Thousands of dollars are being saved by the city of West Point with the use of propane auto gas in its police vehicles instead of gasoline, which is benefitting the environment and helping the city's economy.
The announcement came Wednesday about the conversion of eight 2009 West Point police cruisers from gasoline to bi-fuel propane from police chief Bobby Lane, assistant chief Avery Cook, mayor Scott Ross and Mark Denton, vice president of business development for Alliance AutoGas.
Propane, one of the world's most popular alternative fuels, gives off much fewer emissions that harm the environment, burning cleanly and producing 20 percent less carbon monoxide, 40 percent less nitrogen oxide and more than 10 percent less carbon dioxide.
West Point is one of only three cities in the state to receive a grant of $51,800 from the Mississippi Development Authority's energy department for the conversion of its police cruisers to alternative fuel. West Point grant writer Melanie Busby said this grant funds the installation of the fuel tanks and trains mechanics and drivers. Alliance AutoGas is providing fuel pumps for the propane tanks as part of the city's agreement to purchase propane from the company.
Ross said it is projected that the savings to the city each year by using propane-powered police vehicles is $26,100.

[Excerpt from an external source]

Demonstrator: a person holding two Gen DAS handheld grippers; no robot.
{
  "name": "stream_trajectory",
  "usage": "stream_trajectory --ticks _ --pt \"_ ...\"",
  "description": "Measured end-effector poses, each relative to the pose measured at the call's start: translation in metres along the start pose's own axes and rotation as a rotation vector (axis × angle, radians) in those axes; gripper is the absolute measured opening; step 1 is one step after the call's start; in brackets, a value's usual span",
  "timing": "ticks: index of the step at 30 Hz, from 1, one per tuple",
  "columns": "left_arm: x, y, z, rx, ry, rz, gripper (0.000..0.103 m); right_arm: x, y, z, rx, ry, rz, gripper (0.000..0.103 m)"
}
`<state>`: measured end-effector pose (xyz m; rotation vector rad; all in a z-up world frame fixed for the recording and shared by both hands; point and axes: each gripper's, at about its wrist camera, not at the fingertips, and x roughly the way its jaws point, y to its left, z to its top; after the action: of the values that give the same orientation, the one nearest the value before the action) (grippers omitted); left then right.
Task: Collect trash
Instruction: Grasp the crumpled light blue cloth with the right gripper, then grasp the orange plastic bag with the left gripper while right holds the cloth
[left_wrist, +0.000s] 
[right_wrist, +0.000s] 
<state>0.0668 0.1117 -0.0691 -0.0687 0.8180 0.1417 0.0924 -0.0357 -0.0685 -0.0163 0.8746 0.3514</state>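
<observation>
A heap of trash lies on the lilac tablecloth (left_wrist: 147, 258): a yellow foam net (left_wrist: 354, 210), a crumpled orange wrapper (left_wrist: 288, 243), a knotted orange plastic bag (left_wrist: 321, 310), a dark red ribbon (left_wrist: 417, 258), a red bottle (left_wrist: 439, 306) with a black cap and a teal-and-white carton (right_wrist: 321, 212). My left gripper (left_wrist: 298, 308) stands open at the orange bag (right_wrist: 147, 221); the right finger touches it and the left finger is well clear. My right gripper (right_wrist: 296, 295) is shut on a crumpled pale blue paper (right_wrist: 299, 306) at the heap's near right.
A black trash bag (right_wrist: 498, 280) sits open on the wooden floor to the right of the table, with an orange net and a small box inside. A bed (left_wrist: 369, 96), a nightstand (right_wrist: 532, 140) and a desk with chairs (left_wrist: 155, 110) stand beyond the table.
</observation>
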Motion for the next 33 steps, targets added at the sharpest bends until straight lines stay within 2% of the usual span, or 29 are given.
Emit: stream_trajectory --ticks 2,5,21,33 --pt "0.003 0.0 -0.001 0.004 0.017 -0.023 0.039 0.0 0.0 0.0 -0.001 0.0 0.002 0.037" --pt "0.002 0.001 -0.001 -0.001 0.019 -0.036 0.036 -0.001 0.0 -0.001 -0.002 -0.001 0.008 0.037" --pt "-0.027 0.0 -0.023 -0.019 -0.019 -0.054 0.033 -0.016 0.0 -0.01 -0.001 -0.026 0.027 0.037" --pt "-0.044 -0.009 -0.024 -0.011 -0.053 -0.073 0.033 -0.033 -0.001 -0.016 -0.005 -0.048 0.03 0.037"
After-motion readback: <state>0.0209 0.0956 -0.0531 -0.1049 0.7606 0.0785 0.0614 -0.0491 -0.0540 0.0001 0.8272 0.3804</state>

“(This was) an ongoing project for West Point that fits in well with other city initiatives regarding other environmentally-friendly actions of the city- our recycling program being a primary one,” Ross said. “This project is the first time we have been a part of anything dealing with alternative fuel...Not only is it environmentally-friendly, but it will result in significant annual savings on fuel costs to the city.”
Lane said he's delighted that eight of the police department's cruisers can burn cleaner energy, can save the department thousands on fuel costs and run just as well on propane as vehicles that are powered 100 percent by gasoline.
“Anytime that you have a product that gives you good quality services and cost less is a great thing,” Lane said.
Cook, who has been training officers how to use the propane tanks, talked about the advantages of alternative fuel for the police cruisers. He said with propane being produced in the United States, suppliers don't have to be dependent upon foreign countries for propane. Other advantages are that propane is cheaper and safer, helps engines last up to two times longer, has government incentives, and is protected under the Energy Policy Act of 1992, Cook said.
Denton said Alliance AutoGas uses certified conversion centers for the propane conversions, puts the refueling infrastructure on site and makes sure vehicle operators go through driver and safety training. The propane refueling station is located at the Public Works Department in West Point. Denton said Alliance AutoGas continue to provide “turnkey energy solutions” for customers wanting to save money and save the environment.
“I always like to tell people it's all about the three E's,” Denton said. “The first E is energy-dependance. Propane is 90 percent domestically produced; 60 percent of that comes from natural gas and 40 percent from domestically produced crude. The second E is environment. Propane is cleaner than gasoline. The third E is the economics. Today gasoline is anywhere from $3.50 to $3.70 a gallon. If you look at propane today before the tax incentives, you're looking at, for a tax exempt government entity, somewhere in the neighborhood of $2.20 to $2.30 a gallon.”
In addition, there is a 50 cent per gallon tax credit that is given back to the city at the end of the year. After the 50 cent tax credit, the actual cost per gallon for propane is in the $1.70 to $1.90 range, a significant saving from the $3.70 per gallon gasoline price, Denton said. Though the city is tax exempt, it is still eligible for the tax credit, he said.
With it's high octane rating of 104 compared to 92 for gasoline, maintenance costs on the vehicles will be much lower because the life of the engine will be better with no loss of power. The police vehicles will still be able to run on gasoline when propane runs low.